导师说,他们那个时代没有取得资讯的渠道,每个人都很穷却开心着。他无法想象我们的时代。我们还年轻却已经老了。这是个那么可怕的时代,所有的理想泯灭,像黑漆的房间,凭想象在空洞的墙壁上画着不会发光的太阳。因为不满足不停的画着画着,直到画的精疲力尽,眼花缭乱,然而继续迷失,不肯走出房间。

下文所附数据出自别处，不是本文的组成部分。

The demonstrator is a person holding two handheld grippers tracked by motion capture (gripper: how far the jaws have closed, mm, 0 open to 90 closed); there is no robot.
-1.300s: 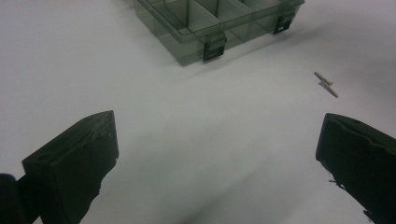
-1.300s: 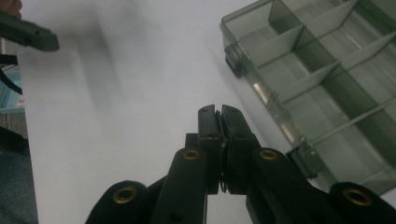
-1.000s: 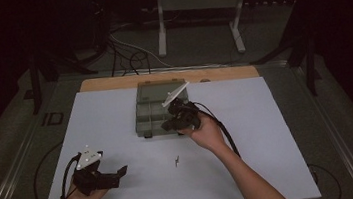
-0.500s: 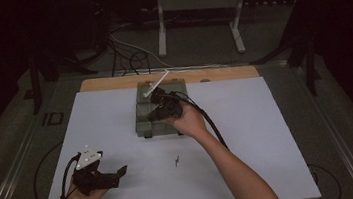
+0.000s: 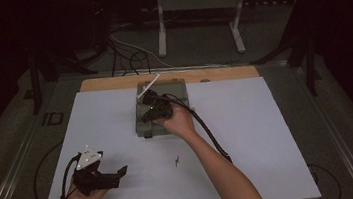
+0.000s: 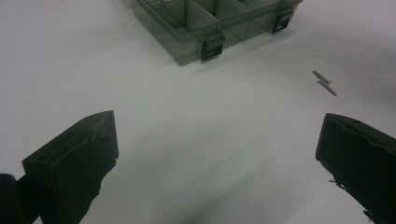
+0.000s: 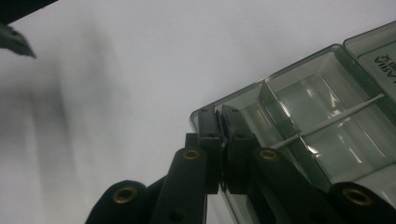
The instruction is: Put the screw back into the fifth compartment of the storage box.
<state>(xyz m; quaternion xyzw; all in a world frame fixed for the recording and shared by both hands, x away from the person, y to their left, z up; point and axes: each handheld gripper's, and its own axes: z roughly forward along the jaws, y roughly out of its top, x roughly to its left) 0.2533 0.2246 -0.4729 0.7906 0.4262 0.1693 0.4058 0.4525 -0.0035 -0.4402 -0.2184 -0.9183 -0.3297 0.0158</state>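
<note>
The left gripper (image 5: pixel 122 172) lies low on the white table cover (image 5: pixel 279 133) near the front left corner, jaws spread wide with nothing between them, well apart from the compartment box (image 5: pixel 143 126). A small grey screw-like part (image 5: pixel 177 161) lies on the cover between the left gripper and the person's right forearm; in the left gripper view it sits to the right, ahead of the jaws. The right gripper (image 7: pixel 223 122) is over the translucent box at the middle rear of the table, jaws pressed together at a corner compartment of the box; whether they pinch the wall or anything else cannot be told
</note>
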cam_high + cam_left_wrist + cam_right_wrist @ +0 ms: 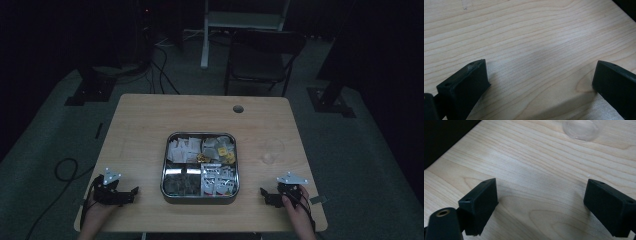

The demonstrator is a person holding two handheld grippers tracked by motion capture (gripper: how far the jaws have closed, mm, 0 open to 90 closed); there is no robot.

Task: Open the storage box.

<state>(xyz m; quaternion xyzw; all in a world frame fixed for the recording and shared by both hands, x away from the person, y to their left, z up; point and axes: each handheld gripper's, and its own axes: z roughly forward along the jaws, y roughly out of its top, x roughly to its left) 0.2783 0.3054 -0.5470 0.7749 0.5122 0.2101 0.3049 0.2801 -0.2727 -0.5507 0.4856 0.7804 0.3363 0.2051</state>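
My left fingers (131,192) wide apart, nothing inside, low over bench (140,125). My right fingers (265,194) wide apart too, near tray (200,196). Clear cup (272,149) just ahead.

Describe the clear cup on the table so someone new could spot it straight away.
Start at the wooden table and find the square metal tray of packets at its middle. Look right of the tray, ahead of the right gripper: the clear cup stands alone on bare wood. It is see-through and round, nearly blending into the tabletop, unlike the shiny tray.
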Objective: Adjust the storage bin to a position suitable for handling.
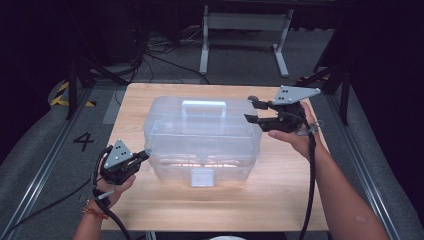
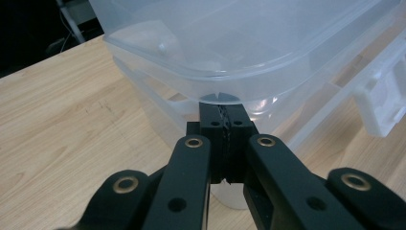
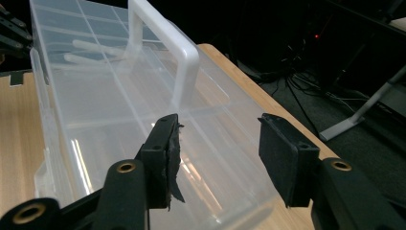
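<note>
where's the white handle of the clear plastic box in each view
High view: handle lies on the lid, upper centre.
Left gripper view: not in it.
Right gripper view: handle arches over the lid, upper centre-left.
Shared landmark: the clear plastic box on the wooden table.

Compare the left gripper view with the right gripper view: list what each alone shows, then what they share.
Left gripper view alone: the left gripper with jaws shut, tips at the box's lid rim at a rounded corner, and the white latch at the right edge.

Right gripper view alone: the right gripper with jaws apart and nothing between them, over one end of the lid, the white handle on top, and the dark floor with cables.

Shared: the clear plastic box and the wooden table.
</note>
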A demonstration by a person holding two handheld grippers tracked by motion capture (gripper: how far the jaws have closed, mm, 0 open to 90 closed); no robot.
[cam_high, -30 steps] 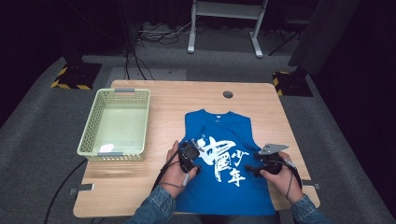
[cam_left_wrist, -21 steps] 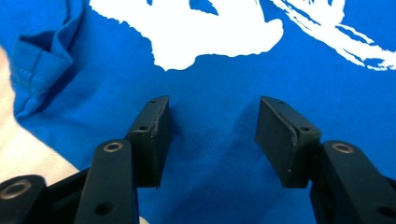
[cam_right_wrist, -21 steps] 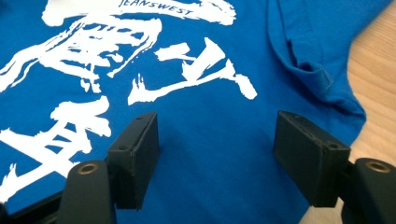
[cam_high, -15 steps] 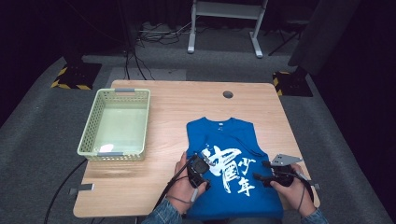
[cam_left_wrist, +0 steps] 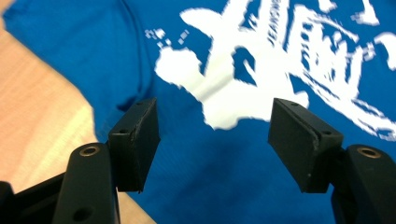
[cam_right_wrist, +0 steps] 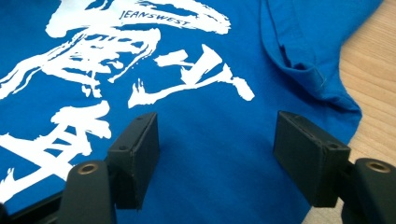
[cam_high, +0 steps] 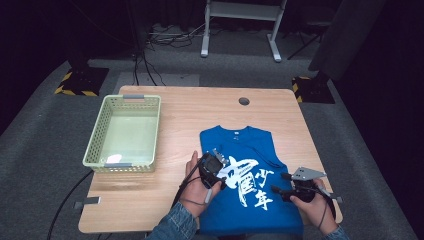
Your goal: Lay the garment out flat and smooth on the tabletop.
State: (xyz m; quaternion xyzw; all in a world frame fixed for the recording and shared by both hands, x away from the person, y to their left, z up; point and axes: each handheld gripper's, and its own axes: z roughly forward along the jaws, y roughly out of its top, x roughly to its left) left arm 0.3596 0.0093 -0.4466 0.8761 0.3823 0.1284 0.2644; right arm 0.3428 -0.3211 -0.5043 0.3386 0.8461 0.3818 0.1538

不相信牵引的力量,害怕失败和打击,继续呆在黑房间,直到怀疑精神错乱。
这个阶段,不停的改变对作品的设想和方案,没有一个达到满意的点,任何企图靠近艺术的形式都无法立稳,因为那只是拼凑。我发现了更深刻的弊病。每次作品的过程中我都产生巨大而空洞的惧怕。过去的所有性格障碍和长期以来的混乱麻木都化作妖魔在成事的路上张扬。而向上和单纯的愿望以微弱的声音抗衡指引。肉体与灵魂之战。技巧和智力成为肉体与世俗的帮凶,他们不愿看到一个刚刚被奴化和麻木的我回复成原始而自然的我。
在争斗中,我企图封闭,我待在房间不停的听郑钧的声音。继续每天一张的黑白照片打印。打印机缺墨,中断。吃饭。周遭的物质世界,阻碍我的具体。